Son père était protestant, ingénieur et féru d’histoire médiévale ; on récitait la chronologie des rois de France à la maison. Sa mère, catholique, fut excommuniée pour pouvoir se marier au temple et en a été très affectée. Valentine Zuber est historienne, passionnée de laïcité et de droits humains. Ceci explique cela.
Après un cursus classique, prépa-université-agrégation, et une brève expérience de prof dans un collège de banlieue, Valentine Zuber soutient une thèse sur les conflits de la tolérance aux XIXe et XXe siècles et les commémorations de Michel Servet : le médecin, victime de l’intolérance religieuse et considéré comme hérétique à la fois par les catholiques et les protestants, fut condamné au bûcher en 1553.
Très vite, Valentine Zuber s’intéresse à la laïcité, une manière de « gérer les conflits politico-religieux perpétuels en France ». Le glissement se fait naturellement de la laïcité aux droits humains.
Une habilitation à diriger des recherches en poche, Valentine Zuber obtient un poste de directrice d’études à l’École pratique des hautes études. Titulaire d’une chaire « Religions et relations internationales », elle travaille depuis une douzaine d’années sur les laïcités dans le monde et les résistances à l’application des droits humains (1).
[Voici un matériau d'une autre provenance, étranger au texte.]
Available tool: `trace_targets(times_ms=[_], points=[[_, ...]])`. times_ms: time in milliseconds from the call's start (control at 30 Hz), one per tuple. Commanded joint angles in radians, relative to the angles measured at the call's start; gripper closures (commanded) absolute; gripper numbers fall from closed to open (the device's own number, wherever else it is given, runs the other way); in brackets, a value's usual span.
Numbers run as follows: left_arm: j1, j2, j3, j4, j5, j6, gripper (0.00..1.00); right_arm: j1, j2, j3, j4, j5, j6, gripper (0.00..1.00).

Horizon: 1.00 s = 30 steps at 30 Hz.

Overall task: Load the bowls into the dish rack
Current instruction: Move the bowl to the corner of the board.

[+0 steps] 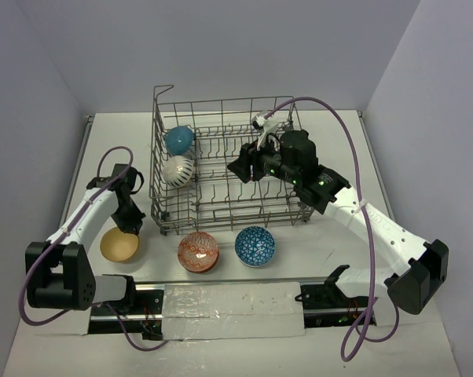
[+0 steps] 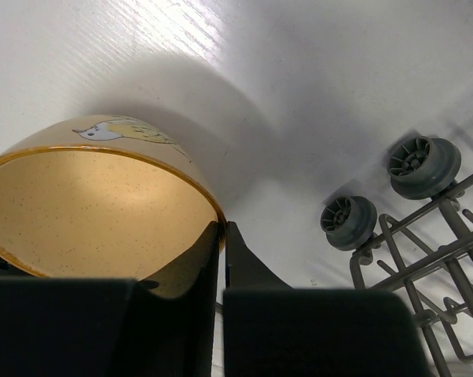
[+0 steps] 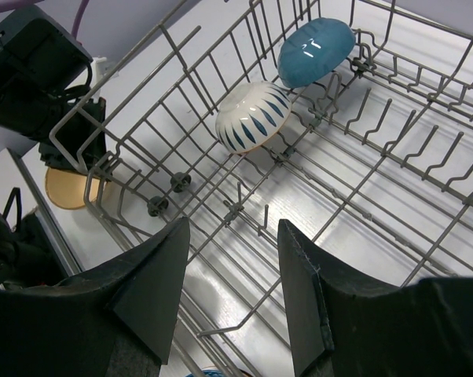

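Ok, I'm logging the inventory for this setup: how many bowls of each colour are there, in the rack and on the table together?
teal bowl: 1
white-and-blue bowl: 1
mustard bowl: 1
red patterned bowl: 1
blue patterned bowl: 1
Total: 5 bowls

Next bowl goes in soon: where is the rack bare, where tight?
Bare: in the dish rack, the tine rows right of the teal bowl and white bowl, under the open right claw. Also the table strip right of the blue bowl. Crowded: the rack's left end, and the front-left table with the red bowl and the yellow bowl in the left claw.
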State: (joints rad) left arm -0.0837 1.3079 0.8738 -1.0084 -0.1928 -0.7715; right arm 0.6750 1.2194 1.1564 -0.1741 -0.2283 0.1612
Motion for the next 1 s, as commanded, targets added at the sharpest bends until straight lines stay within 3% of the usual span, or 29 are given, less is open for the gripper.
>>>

Car il n’y a pas une, mais des laïcités et le modèle français n’est pas le nec plus ultra, affirme l’historienne, au risque d’agacer : « On a tendance à penser que notre laïcité est absolument parfaite et qu’il faudrait donc que les autres l’adoptent. Or, ce n’est pas du tout le ressenti des autres États de droit. »
La laïcité s’exprime à travers une incarnation juridique qui diffère selon les pays. La laïcité française (2) est de type séparatiste (3) même si, note Valentine Zuber, un brin désabusée, l’État français subventionne les écoles religieuses. Il existe d’autres formes de laïcité dans lesquelles l’État n’est pas totalement neutre, mais demeure équitable envers toutes les convictions, comme on le voit à travers les différentes laïcités de reconnaissance (4). Et puis il y a des pays qui ne sont pas laïcs mais restent libéraux, à l’instar du Danemark. Valentine Zuber souligne qu’en marge de l’aspect juridique et constitutionnel de la laïcité, les sociétés en France et en Europe se déprennent massivement du religieux. L’indifférence va grandissant. Cette sécularisation reste cependant une exception européenne.
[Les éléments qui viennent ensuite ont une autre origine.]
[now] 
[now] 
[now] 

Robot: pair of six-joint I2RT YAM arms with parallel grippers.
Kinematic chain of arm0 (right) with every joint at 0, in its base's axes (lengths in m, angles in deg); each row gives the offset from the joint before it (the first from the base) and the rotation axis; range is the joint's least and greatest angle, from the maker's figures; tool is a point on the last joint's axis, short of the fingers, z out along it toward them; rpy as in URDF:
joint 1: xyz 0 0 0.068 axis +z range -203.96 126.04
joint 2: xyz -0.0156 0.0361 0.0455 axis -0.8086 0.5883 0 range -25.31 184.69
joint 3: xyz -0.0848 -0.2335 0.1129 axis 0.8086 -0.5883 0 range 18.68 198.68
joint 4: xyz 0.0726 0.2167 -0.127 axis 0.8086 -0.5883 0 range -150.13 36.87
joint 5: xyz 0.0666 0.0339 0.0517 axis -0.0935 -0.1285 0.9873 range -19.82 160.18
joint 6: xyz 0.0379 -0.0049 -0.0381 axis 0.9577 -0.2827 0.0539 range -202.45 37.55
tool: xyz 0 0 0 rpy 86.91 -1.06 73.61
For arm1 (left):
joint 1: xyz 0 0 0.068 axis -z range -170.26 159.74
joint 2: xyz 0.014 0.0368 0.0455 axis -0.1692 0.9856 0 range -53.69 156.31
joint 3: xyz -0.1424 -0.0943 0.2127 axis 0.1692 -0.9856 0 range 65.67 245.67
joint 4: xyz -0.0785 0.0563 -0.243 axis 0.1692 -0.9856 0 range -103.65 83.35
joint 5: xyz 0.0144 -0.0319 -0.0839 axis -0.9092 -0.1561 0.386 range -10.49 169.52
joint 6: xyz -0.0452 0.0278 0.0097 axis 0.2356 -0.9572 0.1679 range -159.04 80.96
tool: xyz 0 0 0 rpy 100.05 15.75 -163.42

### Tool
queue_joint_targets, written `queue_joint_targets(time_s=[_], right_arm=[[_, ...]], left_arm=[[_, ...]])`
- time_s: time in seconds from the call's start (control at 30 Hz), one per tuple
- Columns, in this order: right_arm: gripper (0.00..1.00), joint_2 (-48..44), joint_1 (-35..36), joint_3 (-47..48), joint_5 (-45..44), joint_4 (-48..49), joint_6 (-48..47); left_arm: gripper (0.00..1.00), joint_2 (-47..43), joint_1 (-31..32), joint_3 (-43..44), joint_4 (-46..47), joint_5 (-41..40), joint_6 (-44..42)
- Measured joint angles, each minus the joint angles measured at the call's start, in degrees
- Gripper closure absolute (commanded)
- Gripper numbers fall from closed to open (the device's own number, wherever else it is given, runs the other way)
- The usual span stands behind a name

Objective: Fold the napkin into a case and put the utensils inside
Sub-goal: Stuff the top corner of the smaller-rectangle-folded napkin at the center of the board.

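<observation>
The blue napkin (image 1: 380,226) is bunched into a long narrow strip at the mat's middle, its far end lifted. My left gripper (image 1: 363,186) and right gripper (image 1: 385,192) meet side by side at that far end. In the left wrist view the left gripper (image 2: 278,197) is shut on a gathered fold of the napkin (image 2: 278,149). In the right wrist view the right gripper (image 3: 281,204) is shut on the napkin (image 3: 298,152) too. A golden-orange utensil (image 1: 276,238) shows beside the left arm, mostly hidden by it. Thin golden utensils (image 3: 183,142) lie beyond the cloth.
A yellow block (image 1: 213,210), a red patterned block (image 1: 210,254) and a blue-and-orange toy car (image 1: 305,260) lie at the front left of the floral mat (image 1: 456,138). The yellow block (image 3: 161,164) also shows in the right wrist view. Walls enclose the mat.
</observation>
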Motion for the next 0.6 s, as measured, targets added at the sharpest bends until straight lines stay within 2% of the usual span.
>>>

Le principe de laïcité permet l’exercice à la fois de la liberté de conscience des individus et de la liberté d’expression de leur conviction religieuse dans l’espace public.
La conjonction des deux est essentielle, assure Valentine Zuber, elle est « la matrice de ces droits et libertés dans un espace libéral ; la laïcité ne peut pas se résumer à un règlement intérieur visant à dire quelle est la bonne religion et la bonne manière de pratiquer sa religion ». Et la professeure de réprouver une certaine philosophie qui, depuis les années 2000, impose aux religions de se modérer à la fois dans leur expression et leur prise de position publique.
C’est pour répondre aux questions récurrentes posées dans le débat public, dénoncer les ingérences de l’État dans l’organisation sociale, lutter contre les idées reçues, développer l’esprit critique, que Valentine Zuber et ses collègues ont créé la Vigie de la laïcité en 20215. L’association de veille et d’expertise diffuse le savoir quand le principe de laïcité est mal interprété, y compris par les pouvoirs publics qui l’érigent parfois en valeur de la République. La laïcité n’est pas une valeur, mais un principe, un acquis majeur de notre société qu’il faut absolument sauvegarder, un rempart contre les haines qui affectent les minorités religieuses, martèle la protestante. C’est le combat de sa vie. Et un apostolat.